* What you have to do *
Word for word, transcribe the data below from the line with "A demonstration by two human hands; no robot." to the line with "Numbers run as", keeping both of those lines.

[Records from a data collection]
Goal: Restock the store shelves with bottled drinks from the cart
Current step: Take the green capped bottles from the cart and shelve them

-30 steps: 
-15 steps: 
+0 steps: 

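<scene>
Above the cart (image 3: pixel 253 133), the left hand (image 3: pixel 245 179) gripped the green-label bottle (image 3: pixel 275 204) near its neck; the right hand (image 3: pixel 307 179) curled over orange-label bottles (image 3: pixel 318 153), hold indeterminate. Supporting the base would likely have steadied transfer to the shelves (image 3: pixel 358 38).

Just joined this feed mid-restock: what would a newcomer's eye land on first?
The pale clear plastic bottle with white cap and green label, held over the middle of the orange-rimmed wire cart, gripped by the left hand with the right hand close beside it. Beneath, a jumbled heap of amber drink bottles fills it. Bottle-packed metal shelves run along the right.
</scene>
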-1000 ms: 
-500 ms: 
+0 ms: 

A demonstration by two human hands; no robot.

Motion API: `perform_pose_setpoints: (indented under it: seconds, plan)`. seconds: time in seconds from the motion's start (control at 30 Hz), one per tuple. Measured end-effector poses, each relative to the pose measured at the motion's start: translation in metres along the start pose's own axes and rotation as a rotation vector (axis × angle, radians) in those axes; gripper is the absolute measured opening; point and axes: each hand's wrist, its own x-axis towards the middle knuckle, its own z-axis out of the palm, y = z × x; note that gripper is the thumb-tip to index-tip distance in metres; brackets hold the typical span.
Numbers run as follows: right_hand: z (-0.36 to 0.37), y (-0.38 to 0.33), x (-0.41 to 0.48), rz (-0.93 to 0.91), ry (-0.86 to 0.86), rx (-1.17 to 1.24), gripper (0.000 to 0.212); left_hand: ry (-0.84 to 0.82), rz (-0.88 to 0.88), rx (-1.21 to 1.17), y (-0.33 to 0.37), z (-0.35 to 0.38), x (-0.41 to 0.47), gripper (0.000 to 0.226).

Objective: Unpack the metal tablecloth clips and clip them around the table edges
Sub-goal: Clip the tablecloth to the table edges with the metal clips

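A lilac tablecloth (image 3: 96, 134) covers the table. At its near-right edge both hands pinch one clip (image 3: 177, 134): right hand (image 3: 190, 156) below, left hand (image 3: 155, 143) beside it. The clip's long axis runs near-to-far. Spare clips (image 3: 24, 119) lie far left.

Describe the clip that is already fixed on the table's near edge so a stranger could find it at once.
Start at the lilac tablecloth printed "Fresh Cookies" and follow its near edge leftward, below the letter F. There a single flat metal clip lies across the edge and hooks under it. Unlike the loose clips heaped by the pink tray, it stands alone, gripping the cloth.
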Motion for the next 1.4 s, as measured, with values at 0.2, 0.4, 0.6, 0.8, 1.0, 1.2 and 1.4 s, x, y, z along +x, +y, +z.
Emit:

* Exercise answer *
A demonstration by two human hands; no robot.

Motion API: `perform_pose_setpoints: (indented under it: seconds, plan)`. seconds: time in seconds from the motion's start (control at 30 Hz), one per tuple. Measured end-effector poses, each relative to the pose measured at the motion's start: translation in metres along the start pose's own axes and rotation as a rotation vector (axis × angle, radians) in those axes; gripper is the absolute measured opening; point and axes: each hand's wrist, its own x-axis towards the middle knuckle, its own z-axis out of the palm, y = z × x; note that gripper is the thumb-tip to index-tip distance in metres; brackets hold the typical span.
Numbers run as follows: right_hand: z (-0.36 to 0.37), y (-0.38 to 0.33), x (-0.41 to 0.48), rz (-0.93 to 0.91), ry (-0.86 to 0.86), rx (-1.17 to 1.24), gripper (0.000 to 0.212); left_hand: ry (-0.84 to 0.82), rz (-0.88 to 0.88), rx (-1.21 to 1.17), y (-0.33 to 0.37), z (-0.35 to 0.38), x (-0.41 to 0.47), gripper (0.000 to 0.226).

That concludes the answer to this exercise.